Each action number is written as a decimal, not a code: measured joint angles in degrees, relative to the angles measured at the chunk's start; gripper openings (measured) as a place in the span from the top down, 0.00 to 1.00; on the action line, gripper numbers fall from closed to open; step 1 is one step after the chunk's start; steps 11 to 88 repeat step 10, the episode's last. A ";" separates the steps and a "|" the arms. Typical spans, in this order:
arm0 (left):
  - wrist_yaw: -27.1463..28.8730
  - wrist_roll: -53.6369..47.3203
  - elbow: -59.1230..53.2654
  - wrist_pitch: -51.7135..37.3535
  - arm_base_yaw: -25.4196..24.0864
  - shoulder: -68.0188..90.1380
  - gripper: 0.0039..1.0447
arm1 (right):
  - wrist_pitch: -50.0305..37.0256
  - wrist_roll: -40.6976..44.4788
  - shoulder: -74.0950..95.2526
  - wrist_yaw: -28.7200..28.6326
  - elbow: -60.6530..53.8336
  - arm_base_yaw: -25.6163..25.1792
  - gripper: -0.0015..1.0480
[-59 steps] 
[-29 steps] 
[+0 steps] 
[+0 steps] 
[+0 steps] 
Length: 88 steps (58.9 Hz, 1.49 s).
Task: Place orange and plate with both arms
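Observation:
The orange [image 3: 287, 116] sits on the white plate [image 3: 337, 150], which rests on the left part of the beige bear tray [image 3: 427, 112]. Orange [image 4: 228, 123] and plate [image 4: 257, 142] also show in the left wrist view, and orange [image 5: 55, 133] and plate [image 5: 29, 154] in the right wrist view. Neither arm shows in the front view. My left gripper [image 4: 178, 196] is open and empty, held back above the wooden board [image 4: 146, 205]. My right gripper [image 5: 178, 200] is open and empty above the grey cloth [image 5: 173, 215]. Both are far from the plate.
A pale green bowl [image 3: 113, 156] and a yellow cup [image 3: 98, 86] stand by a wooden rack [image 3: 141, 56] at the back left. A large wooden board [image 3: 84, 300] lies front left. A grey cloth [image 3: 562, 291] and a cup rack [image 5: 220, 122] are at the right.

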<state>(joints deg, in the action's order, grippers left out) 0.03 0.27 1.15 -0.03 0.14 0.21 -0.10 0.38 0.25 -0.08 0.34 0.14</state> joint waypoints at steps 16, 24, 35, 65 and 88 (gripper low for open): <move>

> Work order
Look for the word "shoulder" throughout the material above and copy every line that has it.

> Completed exercise
  - shoulder: -68.0188..90.1380
  - shoulder: -74.0950..95.2526

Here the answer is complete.